No más preguntas, por favor.
Cómo desearía uno viajar al pasado y, con el conocimiento que hoy tenemos, influir en nuestros abuelos para que eso que hoy vemos tan grave e irreversible no hubiera ocurrido.

Emprendamos ahora un viaje imaginario, pero esta vez 30 años hacia el futuro. Estaríamos de paseo con nuestros nietos, ya adultos, y miraríamos desde el aire (desde nuestro helicóptero familiar hidrógeno-eólico-plegable, cero-huella-carbono) y sobrevolaríamos el (¿otrora?) bello, verde y pujante Suroeste antioqueño.

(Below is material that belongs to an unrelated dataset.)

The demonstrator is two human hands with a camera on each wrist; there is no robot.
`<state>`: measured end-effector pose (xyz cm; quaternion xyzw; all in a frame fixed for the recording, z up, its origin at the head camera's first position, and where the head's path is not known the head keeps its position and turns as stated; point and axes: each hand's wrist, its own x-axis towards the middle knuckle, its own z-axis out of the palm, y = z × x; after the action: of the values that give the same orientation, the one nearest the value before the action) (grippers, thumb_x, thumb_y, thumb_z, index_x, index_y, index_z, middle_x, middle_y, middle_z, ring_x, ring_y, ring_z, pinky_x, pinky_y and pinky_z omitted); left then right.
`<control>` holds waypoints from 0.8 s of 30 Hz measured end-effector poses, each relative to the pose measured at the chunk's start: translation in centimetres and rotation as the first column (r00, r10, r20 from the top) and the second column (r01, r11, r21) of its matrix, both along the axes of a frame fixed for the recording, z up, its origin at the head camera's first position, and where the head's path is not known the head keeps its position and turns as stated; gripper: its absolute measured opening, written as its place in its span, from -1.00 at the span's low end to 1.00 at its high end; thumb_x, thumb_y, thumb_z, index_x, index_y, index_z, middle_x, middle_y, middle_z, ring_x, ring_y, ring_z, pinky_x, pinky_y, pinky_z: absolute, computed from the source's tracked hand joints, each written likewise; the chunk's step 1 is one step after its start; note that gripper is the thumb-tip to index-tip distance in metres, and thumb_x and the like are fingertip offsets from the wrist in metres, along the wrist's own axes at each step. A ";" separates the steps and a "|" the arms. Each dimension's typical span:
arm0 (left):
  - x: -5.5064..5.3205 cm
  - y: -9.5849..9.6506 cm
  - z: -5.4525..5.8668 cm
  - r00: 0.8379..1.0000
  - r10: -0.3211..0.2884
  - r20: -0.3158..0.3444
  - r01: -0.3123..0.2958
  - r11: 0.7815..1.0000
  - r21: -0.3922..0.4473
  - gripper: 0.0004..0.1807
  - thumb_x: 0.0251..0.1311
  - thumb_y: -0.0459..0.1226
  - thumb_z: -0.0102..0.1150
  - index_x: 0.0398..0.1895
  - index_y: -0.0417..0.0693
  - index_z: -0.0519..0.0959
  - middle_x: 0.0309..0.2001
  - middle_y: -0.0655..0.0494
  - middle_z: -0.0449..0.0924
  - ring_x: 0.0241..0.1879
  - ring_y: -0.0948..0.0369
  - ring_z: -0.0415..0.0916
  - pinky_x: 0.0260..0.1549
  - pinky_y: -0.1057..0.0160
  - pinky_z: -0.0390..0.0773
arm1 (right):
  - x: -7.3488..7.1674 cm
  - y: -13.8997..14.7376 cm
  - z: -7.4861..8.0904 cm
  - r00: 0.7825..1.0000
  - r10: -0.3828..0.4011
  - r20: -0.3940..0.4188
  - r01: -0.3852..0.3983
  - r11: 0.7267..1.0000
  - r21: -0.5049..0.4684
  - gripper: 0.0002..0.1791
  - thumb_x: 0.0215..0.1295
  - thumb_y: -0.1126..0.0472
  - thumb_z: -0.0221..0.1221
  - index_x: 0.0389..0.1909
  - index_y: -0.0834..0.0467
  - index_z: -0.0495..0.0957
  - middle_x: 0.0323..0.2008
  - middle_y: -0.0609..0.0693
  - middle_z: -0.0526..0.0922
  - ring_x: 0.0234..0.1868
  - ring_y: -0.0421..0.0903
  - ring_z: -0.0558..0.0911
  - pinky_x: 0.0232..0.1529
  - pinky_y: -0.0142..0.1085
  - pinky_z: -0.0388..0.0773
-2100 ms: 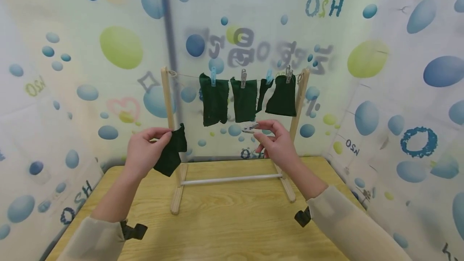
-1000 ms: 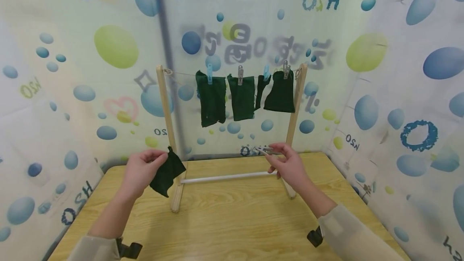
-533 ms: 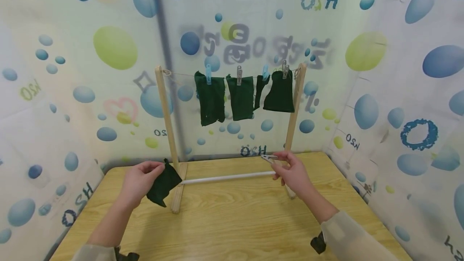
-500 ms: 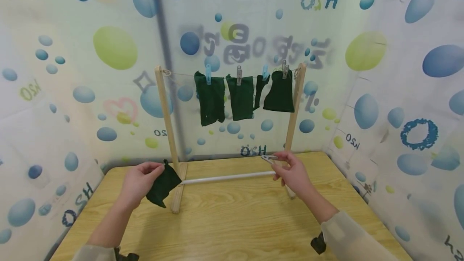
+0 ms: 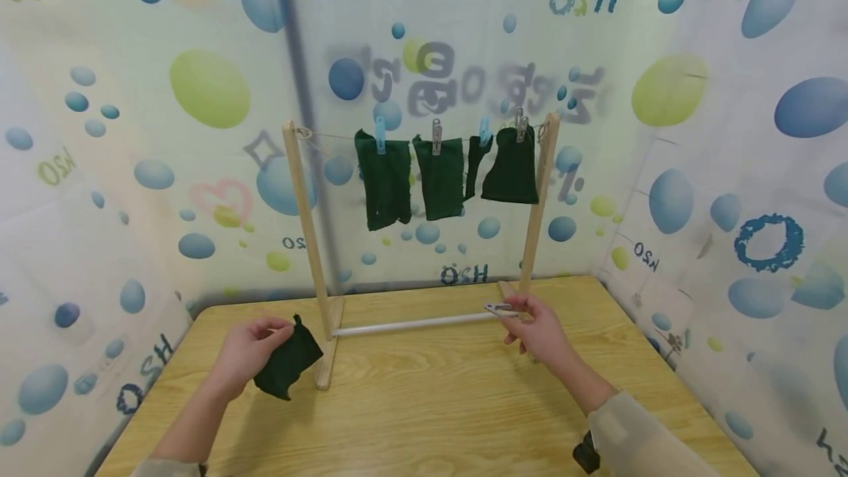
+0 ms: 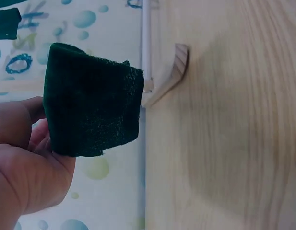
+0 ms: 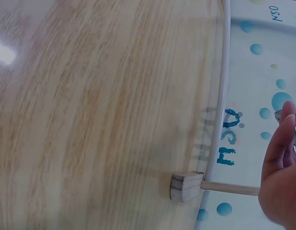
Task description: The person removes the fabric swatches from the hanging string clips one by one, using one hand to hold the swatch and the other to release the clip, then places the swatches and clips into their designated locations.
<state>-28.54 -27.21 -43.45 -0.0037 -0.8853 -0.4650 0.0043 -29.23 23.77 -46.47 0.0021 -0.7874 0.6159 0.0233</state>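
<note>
My left hand [image 5: 246, 354] pinches the upper corner of a small dark green cloth [image 5: 289, 361], which dangles in front of the rack's left foot. In the left wrist view the cloth [image 6: 94, 102] hides most of the fingertips. Over on the right, my right hand [image 5: 539, 331] holds a grey clothespin [image 5: 498, 309] between thumb and fingers, before the rack's right post. Higher up, several green cloth pieces hang on the string: a wide one [image 5: 386, 184], a second [image 5: 442, 181], a narrow strip [image 5: 474, 168] and a flared one [image 5: 512, 168]. Blue and grey clothespins [image 5: 380, 136] fasten them.
A wooden rack has a left post [image 5: 307, 230], a right post [image 5: 535, 230] and a white crossbar [image 5: 417, 324] low between them. It stands on a wood-grain table [image 5: 411, 411]. Behind and at both sides hangs a patterned curtain [image 5: 218, 168].
Both hands have come down from near the string's height towards the table, the left with the green cloth, the right with the clothespin. The right hand has also shifted right. The hanging cloths stay put.
</note>
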 end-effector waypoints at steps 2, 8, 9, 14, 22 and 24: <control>-0.1 -0.4 -0.5 1.000 -0.020 0.014 0.020 1.000 0.004 -0.61 0.64 -0.16 0.21 0.22 -0.32 0.69 -0.02 -0.14 0.80 -0.21 0.23 0.67 -0.28 0.28 0.69 | -0.1 0.1 -0.3 1.000 0.000 0.007 0.000 1.000 0.019 -0.56 0.56 0.33 0.29 0.37 0.27 0.51 0.28 0.33 0.62 -0.44 -0.16 0.72 -0.57 -0.38 0.53; -0.4 -1.6 -1.7 0.998 -0.048 0.027 0.049 0.998 -0.028 -0.63 0.69 -0.16 0.13 0.23 -0.31 0.65 0.19 -0.30 0.70 0.11 -0.06 0.73 -0.05 0.12 0.71 | -0.3 0.2 -1.4 0.999 0.031 0.034 -0.032 0.998 0.049 -0.58 0.54 0.33 0.28 0.33 0.31 0.52 0.23 0.33 0.63 -0.42 -0.12 0.74 -0.58 -0.38 0.51; -0.5 -1.8 -1.8 0.998 -0.051 0.030 0.052 0.998 -0.036 -0.62 0.70 -0.16 0.11 0.24 -0.31 0.64 0.24 -0.33 0.67 0.19 -0.13 0.70 0.01 0.06 0.72 | -0.3 0.2 -1.6 0.999 0.036 0.040 -0.039 0.998 0.054 -0.58 0.54 0.33 0.28 0.33 0.31 0.52 0.22 0.32 0.64 -0.41 -0.12 0.74 -0.58 -0.38 0.51; -0.9 -3.2 -2.9 0.997 -0.056 0.058 0.059 0.997 -0.058 -0.59 0.74 -0.15 0.03 0.26 -0.33 0.61 0.34 -0.42 0.59 0.35 -0.32 0.58 0.20 -0.22 0.67 | -0.4 0.0 -2.5 0.996 0.032 0.078 -0.040 0.994 0.104 -0.62 0.53 0.32 0.29 0.29 0.29 0.55 0.16 0.25 0.69 -0.40 -0.11 0.75 -0.57 -0.37 0.50; -1.4 -5.2 -4.2 0.994 -0.035 0.101 0.044 0.996 -0.082 -0.56 0.74 -0.10 0.01 0.25 -0.35 0.58 0.34 -0.47 0.56 0.31 -0.35 0.56 0.16 -0.24 0.63 | -0.4 -0.7 -3.8 0.990 0.057 0.128 -0.076 0.986 0.148 -0.64 0.54 0.39 0.26 0.27 0.36 0.53 0.13 0.28 0.69 -0.39 -0.08 0.75 -0.59 -0.32 0.56; -1.4 -5.5 -4.4 0.994 -0.029 0.103 0.037 0.996 -0.083 -0.56 0.74 -0.11 0.01 0.24 -0.35 0.58 0.33 -0.48 0.56 0.28 -0.33 0.57 0.14 -0.21 0.63 | -0.4 -0.9 -3.9 0.990 0.052 0.132 -0.072 0.985 0.158 -0.64 0.54 0.39 0.26 0.26 0.36 0.54 0.12 0.28 0.70 -0.39 -0.07 0.76 -0.58 -0.32 0.56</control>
<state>-29.99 -32.74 -47.86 0.0053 -0.9031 -0.4267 -0.0489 -29.66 22.83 -50.42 -0.0108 -0.8344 0.5490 -0.0465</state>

Nos llamaría la atención, porque se vería desde muy, pero muy lejos, un gigantesco desierto que se tragó el paisaje. Se trata de la presa de relaves secos de la mina Quebradona, que entregó sus últimas toneladas de mineral de cobre hace pocos años, hacia 2046.

El tamaño descomunal de este depósito de sedimentos medianamente tóxicos, 174 hectáreas, equivale al rectángulo delimitado por la calle 10, la avenida El Poblado, Aguacatala y el Río Medellín.

Miro en mis nietos una cara entre rabiosa y triste.
Ascenderíamos un poco más, admirando el bello barranco y nos acercaríamos a Jericó. Para luego encontrar el gigantesco hueco que dejó la mina luego de colapsar. Casi tan grande como el pueblo mismo.

Abuelo: vemos que insistirás en que todo fue legal, con licencia y con toda la tecnología. Y que ese cobre había que sacarlo.Y que tú no participaste.

Pero, seriamente abuelo, ¿cómo pudieron aceptarlo? ¿A quién engañas?